On Mon, Mar 17, 2008 at 6:45 AM, Uwe Hermann uwe@hermann-uwe.de wrote:
Do we actually need this kind of check? If the LPC device is not there or is the wrong one, that's clearly a programming bug, no? This function will only be called from i3100 boards, so the LPC device is surely available.
Similar example: when you write code for an Intel board and include an AMD CPU init file or something -- clearly a bug, no need for bloating the code to check for that kind of programmer bug. Opinions?
I'd say drop this check (here and in many other files/chipsets).
Agreed. I think it is reasonable for code in src/southbridge/intel/i3100 to assume it is actually being run on an Intel 3100 southbridge.

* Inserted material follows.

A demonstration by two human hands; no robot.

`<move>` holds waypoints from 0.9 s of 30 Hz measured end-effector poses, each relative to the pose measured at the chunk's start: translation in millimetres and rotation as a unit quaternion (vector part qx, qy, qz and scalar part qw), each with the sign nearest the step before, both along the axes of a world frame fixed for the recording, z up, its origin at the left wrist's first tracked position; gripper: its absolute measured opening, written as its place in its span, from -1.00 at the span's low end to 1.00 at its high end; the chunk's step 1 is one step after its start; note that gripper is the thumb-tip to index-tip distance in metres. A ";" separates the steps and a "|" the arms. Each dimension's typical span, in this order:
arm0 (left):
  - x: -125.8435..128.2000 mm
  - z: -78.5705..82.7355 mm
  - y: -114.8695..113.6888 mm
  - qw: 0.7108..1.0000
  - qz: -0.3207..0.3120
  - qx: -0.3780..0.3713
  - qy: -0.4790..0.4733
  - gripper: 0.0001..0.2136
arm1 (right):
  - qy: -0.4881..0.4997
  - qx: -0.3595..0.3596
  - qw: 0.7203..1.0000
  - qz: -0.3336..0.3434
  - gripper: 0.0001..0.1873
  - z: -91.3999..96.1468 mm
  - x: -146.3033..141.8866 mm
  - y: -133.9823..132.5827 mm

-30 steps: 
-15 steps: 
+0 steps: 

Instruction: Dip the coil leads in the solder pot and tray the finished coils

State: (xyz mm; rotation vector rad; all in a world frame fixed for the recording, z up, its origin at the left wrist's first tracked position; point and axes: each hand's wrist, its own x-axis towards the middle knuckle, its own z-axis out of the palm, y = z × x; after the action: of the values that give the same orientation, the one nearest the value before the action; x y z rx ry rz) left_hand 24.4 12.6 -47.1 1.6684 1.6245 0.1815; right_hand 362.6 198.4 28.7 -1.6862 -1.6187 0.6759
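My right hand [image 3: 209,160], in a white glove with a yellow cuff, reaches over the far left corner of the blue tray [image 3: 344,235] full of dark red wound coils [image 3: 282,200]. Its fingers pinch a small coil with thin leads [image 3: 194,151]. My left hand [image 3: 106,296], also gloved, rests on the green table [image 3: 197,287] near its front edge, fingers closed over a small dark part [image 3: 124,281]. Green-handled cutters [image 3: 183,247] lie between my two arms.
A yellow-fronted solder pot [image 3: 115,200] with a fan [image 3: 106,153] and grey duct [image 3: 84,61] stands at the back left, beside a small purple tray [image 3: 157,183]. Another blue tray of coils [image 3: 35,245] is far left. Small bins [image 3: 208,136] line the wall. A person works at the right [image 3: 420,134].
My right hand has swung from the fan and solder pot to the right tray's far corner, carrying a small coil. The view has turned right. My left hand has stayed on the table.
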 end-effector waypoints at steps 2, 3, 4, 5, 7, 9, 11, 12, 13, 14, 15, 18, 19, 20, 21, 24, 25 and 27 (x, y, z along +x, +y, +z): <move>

Added: trunk/coreboot-v2/src/southbridge/intel/i3100/i3100_reset.c
--- trunk/coreboot-v2/src/southbridge/intel/i3100/i3100_reset.c (rev 0) +++ trunk/coreboot-v2/src/southbridge/intel/i3100/i3100_reset.c 2008-03-16 23:34:10 UTC (rev 3157) @@ -0,0 +1,26 @@
[...]
+#include <arch/io.h>
+void hard_reset(void) +{
outb(0x06, 0xcf9);
+}
Is this tested? When and where is it used/invoked? coreboot-internally as part of bringup or when you say 'reboot' in Linux?
It is invoked by coreboot itself (in hardwaremain(), I believe) but only after a reboot, not at initial powerup. Without it, coreboot hangs during the root PCI bus scan.
Does it have to be in an extra file? That's a bit of an overkill for one line of code. Can we merge it into some other i3100 file?
It would be nice if it could go into i3100.c, but I'm not sure I understand how drivers get linked in.